**Exercise requirements:**
Within the listing below, count the lines that include "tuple" and give the count alone.

-=-=-=-=-

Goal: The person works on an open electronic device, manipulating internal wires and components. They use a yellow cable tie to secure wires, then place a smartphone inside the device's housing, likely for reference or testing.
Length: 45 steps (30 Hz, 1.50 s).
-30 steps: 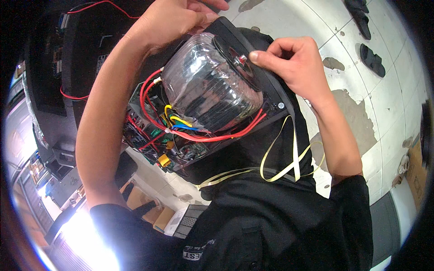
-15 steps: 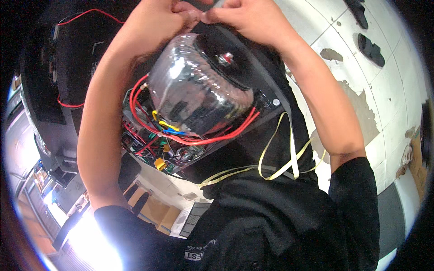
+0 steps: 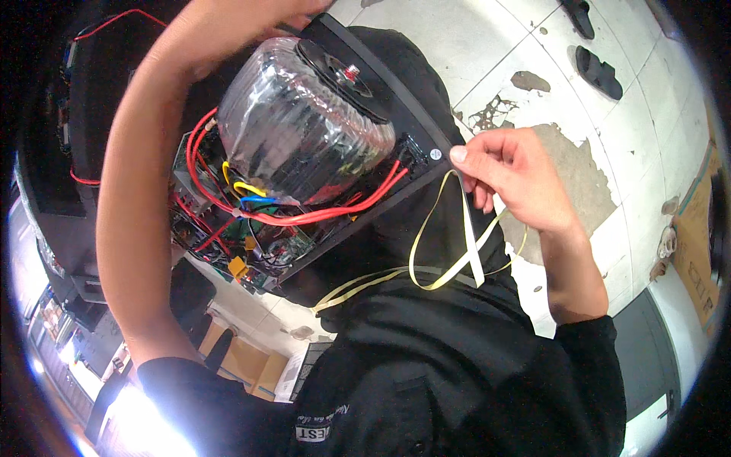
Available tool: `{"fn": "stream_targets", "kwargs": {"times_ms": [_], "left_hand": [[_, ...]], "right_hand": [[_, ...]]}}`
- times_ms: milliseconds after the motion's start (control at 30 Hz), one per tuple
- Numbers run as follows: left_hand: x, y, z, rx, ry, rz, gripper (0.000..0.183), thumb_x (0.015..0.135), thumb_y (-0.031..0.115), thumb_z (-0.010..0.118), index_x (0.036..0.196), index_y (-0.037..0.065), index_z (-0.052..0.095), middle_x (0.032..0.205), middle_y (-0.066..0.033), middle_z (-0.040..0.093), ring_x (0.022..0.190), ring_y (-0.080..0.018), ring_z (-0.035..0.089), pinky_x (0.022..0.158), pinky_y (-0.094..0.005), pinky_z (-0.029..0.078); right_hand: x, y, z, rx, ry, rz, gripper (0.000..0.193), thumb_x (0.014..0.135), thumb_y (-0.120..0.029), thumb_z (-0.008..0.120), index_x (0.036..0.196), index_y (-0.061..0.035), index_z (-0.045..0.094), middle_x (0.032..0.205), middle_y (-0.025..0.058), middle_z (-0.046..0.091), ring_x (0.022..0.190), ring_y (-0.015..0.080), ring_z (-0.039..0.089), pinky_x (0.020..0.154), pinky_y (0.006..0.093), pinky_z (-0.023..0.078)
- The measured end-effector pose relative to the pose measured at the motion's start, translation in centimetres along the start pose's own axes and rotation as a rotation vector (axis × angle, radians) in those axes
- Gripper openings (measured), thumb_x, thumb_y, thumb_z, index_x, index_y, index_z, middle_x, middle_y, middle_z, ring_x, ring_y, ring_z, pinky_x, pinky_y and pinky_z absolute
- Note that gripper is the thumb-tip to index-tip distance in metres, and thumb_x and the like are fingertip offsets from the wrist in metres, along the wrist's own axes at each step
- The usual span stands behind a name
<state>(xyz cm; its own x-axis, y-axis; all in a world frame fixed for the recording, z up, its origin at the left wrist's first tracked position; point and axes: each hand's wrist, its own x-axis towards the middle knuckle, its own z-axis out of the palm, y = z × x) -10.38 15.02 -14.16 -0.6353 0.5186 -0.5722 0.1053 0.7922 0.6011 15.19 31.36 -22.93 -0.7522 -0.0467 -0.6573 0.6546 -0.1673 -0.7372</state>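
Note:
Across my lap rests a black metal chassis [image 3: 426, 122] carrying a big round toroidal transformer [image 3: 304, 129] wrapped in clear film, with a bolt [image 3: 351, 72] at its centre. Red wires [image 3: 304, 219], plus yellow and blue ones, run below it beside circuit boards [image 3: 266, 255]. My right hand [image 3: 514, 171] pinches the chassis's right corner, thumb next to a round screw head [image 3: 435, 154]. My left hand [image 3: 301, 14] is at the chassis's far end, mostly cut off by the top edge; its fingers cannot be made out.
A pale yellow strap [image 3: 426, 286] loops over my lap, close to my right hand. Another black unit [image 3: 91, 114] with red wire stands to the left. Black sandals [image 3: 599, 72] lie on the tiled floor at the upper right. A cardboard box [image 3: 247, 358] is at the lower left.
My right hand has left the far end beside my left hand and come down to the chassis's right corner. The chassis appears slightly further left in view.

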Motion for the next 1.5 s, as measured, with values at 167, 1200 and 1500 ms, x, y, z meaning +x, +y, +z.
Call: {"fn": "stream_targets", "kwargs": {"times_ms": [167, 1200, 1500], "left_hand": [[-2.3, 3.1, 0.5, 0.356, -0.093, 0.501, 0.03, 0.096, 0.017, 0.072, 0.114, -0.007, 0.073, 0.095, -0.0128, 0.077, 0.082, -0.0143, 0.07, 0.075, -0.0297, 0.057], [-2.0, 5.9, 9.9, 0.891, -0.546, 0.763, 0.022, 0.087, 0.014, 0.069, 0.099, -0.002, 0.078, 0.098, -0.0227, 0.075, 0.096, -0.0353, 0.074, 0.082, -0.0444, 0.057], [-3.8, 6.3, 13.0, 1.072, -0.334, 0.705, 0.014, 0.077, 0.004, 0.073, 0.089, -0.003, 0.076, 0.088, -0.0224, 0.075, 0.084, -0.0378, 0.076, 0.067, -0.0476, 0.061]], "right_hand": [[-0.9, 1.8, 1.2, 0.326, 0.014, 0.039, 0.022, 0.095, -0.019, 0.072, 0.086, 0.0015, 0.074, 0.067, 0.0059, 0.067, 0.05, 0.0078, 0.059, 0.046, 0.0213, 0.044], [-2.6, 6.4, -5.1, -0.628, 0.588, -0.435, 0.008, 0.078, -0.005, 0.071, 0.075, 0.0015, 0.069, 0.065, 0.008, 0.066, 0.059, 0.0126, 0.06, 0.058, 0.0283, 0.047], [-4.4, 6.4, -8.0, -0.292, 0.768, -0.646, 0.006, 0.089, -0.003, 0.074, 0.09, 0.003, 0.075, 0.079, 0.002, 0.069, 0.072, 0.0071, 0.061, 0.068, 0.0241, 0.05]]}}
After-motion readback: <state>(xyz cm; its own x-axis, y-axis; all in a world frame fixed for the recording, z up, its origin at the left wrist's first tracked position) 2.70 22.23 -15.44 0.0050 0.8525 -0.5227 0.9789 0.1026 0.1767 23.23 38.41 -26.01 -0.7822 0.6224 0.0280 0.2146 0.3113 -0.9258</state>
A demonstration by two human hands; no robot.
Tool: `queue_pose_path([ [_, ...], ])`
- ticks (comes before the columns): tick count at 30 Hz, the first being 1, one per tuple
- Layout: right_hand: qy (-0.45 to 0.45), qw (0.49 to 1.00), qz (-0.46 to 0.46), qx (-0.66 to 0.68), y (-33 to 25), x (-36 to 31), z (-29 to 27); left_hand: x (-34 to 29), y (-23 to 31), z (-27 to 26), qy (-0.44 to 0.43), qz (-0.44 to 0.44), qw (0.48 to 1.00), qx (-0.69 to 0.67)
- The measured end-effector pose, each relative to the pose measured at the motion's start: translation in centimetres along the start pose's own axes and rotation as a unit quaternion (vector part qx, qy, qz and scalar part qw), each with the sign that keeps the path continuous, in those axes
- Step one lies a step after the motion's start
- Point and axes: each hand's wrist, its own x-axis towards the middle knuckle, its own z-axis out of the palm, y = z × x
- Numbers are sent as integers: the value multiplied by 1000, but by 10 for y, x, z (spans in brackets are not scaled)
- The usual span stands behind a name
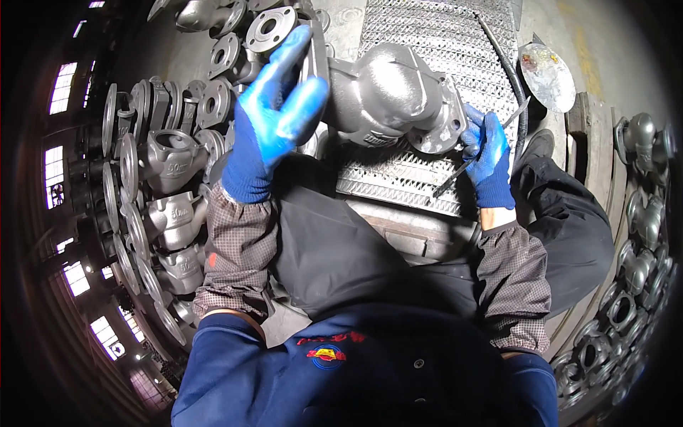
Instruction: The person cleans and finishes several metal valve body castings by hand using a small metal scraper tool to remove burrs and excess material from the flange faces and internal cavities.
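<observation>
A grey cast metal valve body (398, 89) with flanged ends lies on a ribbed metal grating in front of me. My left hand (277, 110), in a blue coated glove, is at its left flange (318, 67). The fingers and thumb there are stretched and spread; whether they press on the flange I cannot tell. At the lower right flange (445, 124) is my right hand (488, 146), also gloved in blue. Its fingers are closed around a thin, dark metal file-like rod (461, 172), which slants from lower left to upper right past the hand.
The ribbed grating (441, 35) bears the casting. A black hose (509, 67) runs down its right side, beside a round, stained white lid (548, 78). Flanged castings (174, 164) crowd the left; more castings (640, 220) line the right. My bent legs (341, 249) are below.
</observation>
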Motion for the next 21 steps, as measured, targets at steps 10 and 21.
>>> queue_pose_path([
  [10, 62, 973, -30, -222, 25, -16, 17, -1, -32, 7, 38, 71, 995, 66],
  [21, 31, 982, -10, -187, 8, -35, 15, -6, -5, -7, 79, -164, 983, -28],
])
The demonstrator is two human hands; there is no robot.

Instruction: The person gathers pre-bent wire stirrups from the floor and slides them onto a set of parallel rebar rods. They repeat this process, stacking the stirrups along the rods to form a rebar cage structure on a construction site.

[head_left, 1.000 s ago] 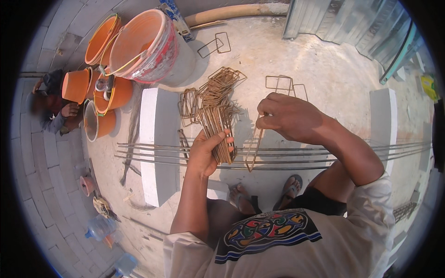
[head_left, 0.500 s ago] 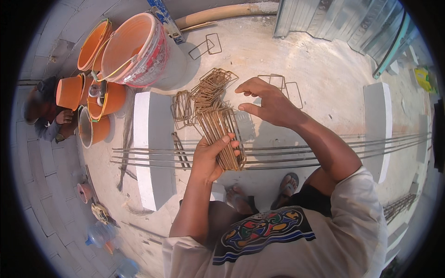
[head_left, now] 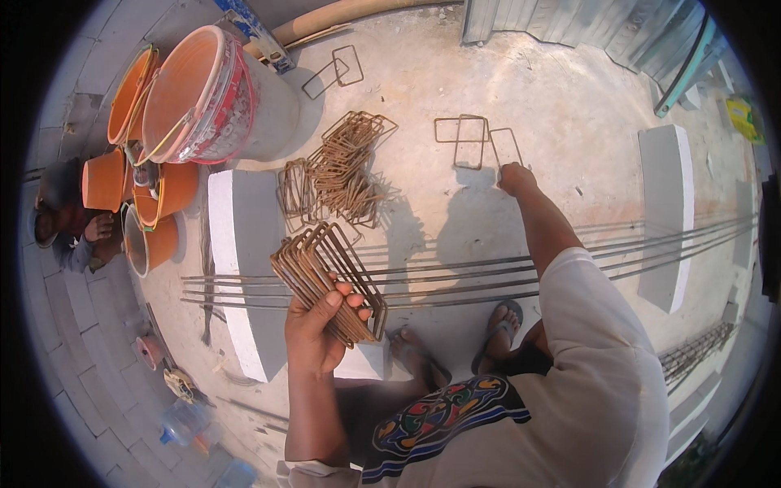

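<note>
My left hand (head_left: pixel 321 321) is wrapped round a bundle of rusty rectangular rebar stirrups (head_left: pixel 321 281), held tilted above the long bars. My right hand (head_left: pixel 517 179) reaches far forward to the floor, its fingers closed at the near end of a single thin stirrup (head_left: pixel 505 146); the fingertips are partly hidden. Beside that stirrup, two more overlapping stirrups (head_left: pixel 460 140) lie on the concrete. A loose heap of rusty stirrups (head_left: pixel 346 167) sits on the floor beyond my left hand.
Several long steel bars (head_left: pixel 455 268) run crosswise over a left grey-white block (head_left: pixel 240 268) and a right one (head_left: pixel 667 220). Orange buckets (head_left: pixel 175 191) and a big paint-stained pail (head_left: pixel 203 98) stand at the left, near another person (head_left: pixel 77 211). Two stirrups (head_left: pixel 346 67) lie farther off.
My right hand has gone from open beside the bundle out to the stirrup on the floor, closing on it. My left hand has drawn the bundle back and left, away from the heap.
</note>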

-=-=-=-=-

**Response area:**
2